SQLite Forum

Timeline
Login

9 forum posts by user srinarasi

2021-10-08
11:51 Post: Understanding memory allocation behavior of SQLite (artifact: ea940f702a user: srinarasi)

Some context:

I have a simple in-memory database with a single table and an index. Here's the schema for the table. CREATE TABLE 'table_name' ('col1' INTEGER, 'col2' INTEGER, 'col3' INTEGER, 'col4' INTEGER, 'col5' STRING, PRIMARY KEY('col1','col2','col3')) WITHOUT ROWID;";

The index is on one of the integers and the string.

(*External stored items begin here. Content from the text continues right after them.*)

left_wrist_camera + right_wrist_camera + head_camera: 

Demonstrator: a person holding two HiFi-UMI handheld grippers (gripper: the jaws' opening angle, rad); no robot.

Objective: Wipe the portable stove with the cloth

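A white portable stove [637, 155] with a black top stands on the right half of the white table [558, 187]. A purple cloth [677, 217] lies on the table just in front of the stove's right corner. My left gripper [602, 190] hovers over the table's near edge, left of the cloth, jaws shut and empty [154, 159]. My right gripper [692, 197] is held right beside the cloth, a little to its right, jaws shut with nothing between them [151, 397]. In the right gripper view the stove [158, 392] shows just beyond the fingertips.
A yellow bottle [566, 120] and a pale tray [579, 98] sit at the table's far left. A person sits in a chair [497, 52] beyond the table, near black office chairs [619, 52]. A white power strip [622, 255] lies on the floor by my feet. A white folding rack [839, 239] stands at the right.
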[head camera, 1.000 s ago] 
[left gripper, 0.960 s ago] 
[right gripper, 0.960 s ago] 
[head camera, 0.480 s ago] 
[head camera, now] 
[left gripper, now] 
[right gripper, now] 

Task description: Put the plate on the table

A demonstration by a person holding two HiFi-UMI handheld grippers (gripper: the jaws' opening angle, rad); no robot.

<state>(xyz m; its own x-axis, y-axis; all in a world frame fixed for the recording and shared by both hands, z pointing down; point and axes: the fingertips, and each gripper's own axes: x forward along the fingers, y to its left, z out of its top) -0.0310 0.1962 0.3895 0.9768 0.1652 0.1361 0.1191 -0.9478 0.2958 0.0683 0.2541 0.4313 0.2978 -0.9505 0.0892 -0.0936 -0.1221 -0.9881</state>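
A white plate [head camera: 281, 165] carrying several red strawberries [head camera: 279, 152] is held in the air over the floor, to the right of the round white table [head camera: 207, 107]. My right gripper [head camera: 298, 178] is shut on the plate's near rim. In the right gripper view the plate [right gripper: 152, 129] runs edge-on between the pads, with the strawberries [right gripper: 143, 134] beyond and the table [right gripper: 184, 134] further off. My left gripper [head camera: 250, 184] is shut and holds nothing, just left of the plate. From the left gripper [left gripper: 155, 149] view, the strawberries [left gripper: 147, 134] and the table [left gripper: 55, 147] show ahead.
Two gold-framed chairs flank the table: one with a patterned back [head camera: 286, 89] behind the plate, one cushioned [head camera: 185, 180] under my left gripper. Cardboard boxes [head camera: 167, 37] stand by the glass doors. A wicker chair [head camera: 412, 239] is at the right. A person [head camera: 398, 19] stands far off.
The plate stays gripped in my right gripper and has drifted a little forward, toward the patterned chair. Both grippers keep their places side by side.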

This community helped me improve the insert performance quite a bit already. But I am still not satisfied with the performance of the memory allocator.

My table has 77 million rows and by my calculation has 2 GB of data. But around 80% of the time is spent on malloc/free. So I provided my own allocator functions and found out that SQLite asked my allocator to allocate 650GB of data in total (and of course also to free most of it) which surprised me. Here's the data of allocation sizes and counts for my table.

I also run sqlite3_db_config(_database, SQLITE_DBCONFIG_LOOKASIDE, 2048, 2048); before I create the table with the hope that it reduces the necessity for smaller allocations. But it doesn't seem to help much.

Using the default allocator on Windows, it takes more than 20 minutes to populate the data where as using mimalloc, the performance is much better.

No queries or any other SQLite operations are happening during the test.

Here are my questions.

  1. Why does SQLite allocate 650 GB for populating a much smaller DB?

  2. Is there any way to reduce it? (Except doing all the memory management myself?)

  3. SQLITE_STATUS_MEMORY_USED indicates that SQLite is using ~6.5 GB of data but my calculations, DB is only 2GB in size. What could explain this discrepancy?

  4. I also see that the current value of SQLITE_STATUS_MEMORY_USED almost doubles after the last row has been written to the DB. Why could that be?

Regards,

Bhargava Srinarasi

2021-08-12
13:43 Reply: Increasing insert performance of an in-memory db (artifact: 3f3416f946 user: srinarasi)

It has to be in a single table. So it's not going to work for us.

10:42 Reply: Increasing insert performance of an in-memory db (artifact: 8168333f4a user: srinarasi)

No reads are happening during the test. Playing around with WAL mode and synchronous. It helped a lot. I can now insert 250,000 rows/sec. Thanks!

10:41 Reply: Increasing insert performance of an in-memory db (artifact: 355303a475 user: srinarasi)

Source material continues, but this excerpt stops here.